Task prompt: Please take the lines from the one holding "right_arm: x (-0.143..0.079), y" through the one holding "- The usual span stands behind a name" in the data below and copy them exactly.

Available data:
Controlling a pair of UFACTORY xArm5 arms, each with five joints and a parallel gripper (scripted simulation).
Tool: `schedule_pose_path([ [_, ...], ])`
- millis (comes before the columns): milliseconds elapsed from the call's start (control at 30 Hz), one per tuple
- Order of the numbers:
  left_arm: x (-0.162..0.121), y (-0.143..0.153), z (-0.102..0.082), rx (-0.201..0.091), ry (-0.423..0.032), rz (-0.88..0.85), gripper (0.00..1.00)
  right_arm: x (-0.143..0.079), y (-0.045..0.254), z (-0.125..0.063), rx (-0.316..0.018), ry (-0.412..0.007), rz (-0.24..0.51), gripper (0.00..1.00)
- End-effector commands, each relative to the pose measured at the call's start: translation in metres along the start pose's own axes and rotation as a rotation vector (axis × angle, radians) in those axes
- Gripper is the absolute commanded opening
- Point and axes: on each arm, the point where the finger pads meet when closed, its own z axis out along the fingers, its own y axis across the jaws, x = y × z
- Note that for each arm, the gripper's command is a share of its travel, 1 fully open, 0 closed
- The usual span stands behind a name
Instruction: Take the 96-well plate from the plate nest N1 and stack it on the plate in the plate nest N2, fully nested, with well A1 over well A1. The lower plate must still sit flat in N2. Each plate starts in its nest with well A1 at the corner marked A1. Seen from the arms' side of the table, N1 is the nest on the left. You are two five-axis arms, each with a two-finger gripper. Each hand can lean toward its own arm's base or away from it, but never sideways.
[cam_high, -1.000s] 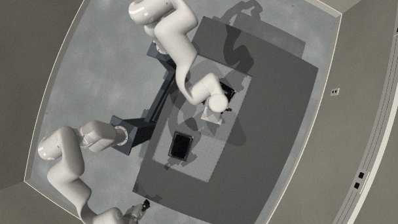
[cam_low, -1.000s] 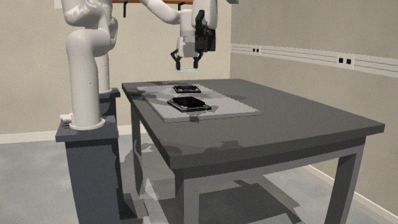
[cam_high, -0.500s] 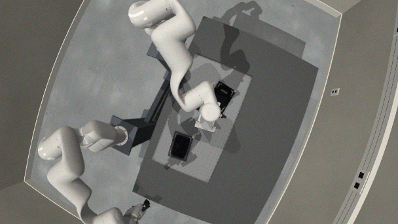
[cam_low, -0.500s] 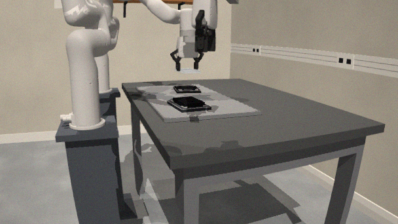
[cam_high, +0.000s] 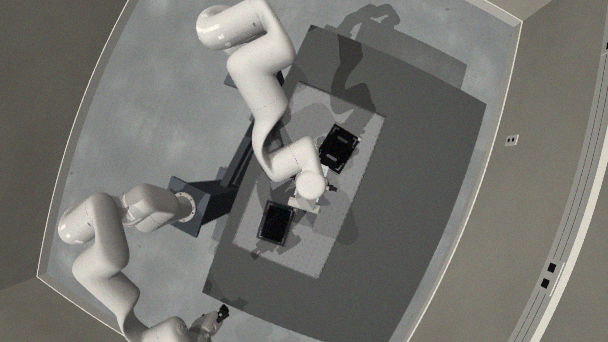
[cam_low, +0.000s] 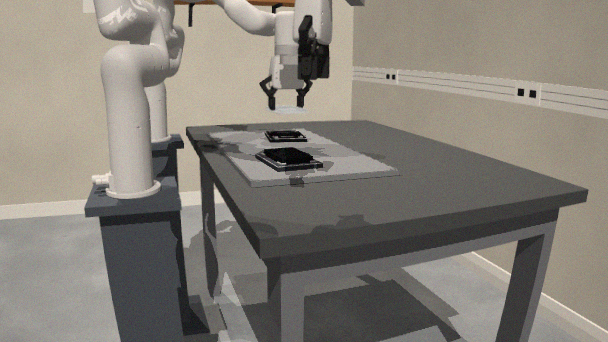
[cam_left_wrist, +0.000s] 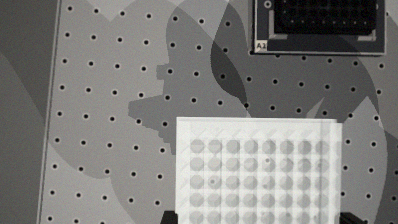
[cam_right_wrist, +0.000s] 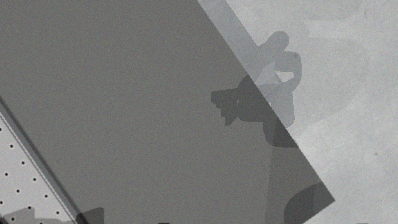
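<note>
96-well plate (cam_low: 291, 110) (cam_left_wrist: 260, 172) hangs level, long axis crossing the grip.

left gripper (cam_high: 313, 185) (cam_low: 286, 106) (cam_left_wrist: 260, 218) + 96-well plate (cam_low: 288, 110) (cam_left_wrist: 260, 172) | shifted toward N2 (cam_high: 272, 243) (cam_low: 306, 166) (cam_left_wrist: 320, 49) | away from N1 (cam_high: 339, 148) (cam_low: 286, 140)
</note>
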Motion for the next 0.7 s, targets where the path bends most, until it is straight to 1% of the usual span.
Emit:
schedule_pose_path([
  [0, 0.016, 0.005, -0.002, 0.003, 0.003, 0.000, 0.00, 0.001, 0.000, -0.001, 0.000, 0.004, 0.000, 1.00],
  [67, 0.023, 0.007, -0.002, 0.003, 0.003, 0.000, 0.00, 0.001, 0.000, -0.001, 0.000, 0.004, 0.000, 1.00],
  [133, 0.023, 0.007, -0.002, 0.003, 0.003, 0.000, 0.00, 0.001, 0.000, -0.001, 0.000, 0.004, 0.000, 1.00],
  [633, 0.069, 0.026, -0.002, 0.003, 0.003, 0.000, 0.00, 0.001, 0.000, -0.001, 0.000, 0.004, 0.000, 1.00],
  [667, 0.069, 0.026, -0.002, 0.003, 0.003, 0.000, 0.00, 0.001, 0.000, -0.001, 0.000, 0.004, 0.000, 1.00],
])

Written response:
  right_arm: x (-0.143..0.079), y (-0.045..0.254), z (-0.125..0.063), rx (-0.316..0.018), ry (-0.412..0.007), rz (-0.24..0.51), gripper (0.00..1.00)
- End-effector commands, each relative to the pose measured at the call's start: translation in metres along the start pose's own axes and rotation as a rotation vector (axis × angle, radians) in those axes
- Gripper is the absolute commanded opening
- Point and axes: on each arm, the point where the finger pads meet when closed, its own z axis out along the fingers, its own y axis across the jaws, x = y × z
- Note that for each arm, the gripper's command is a share of its travel, 1 fully open, 0 closed
- The usual span stands behind a name

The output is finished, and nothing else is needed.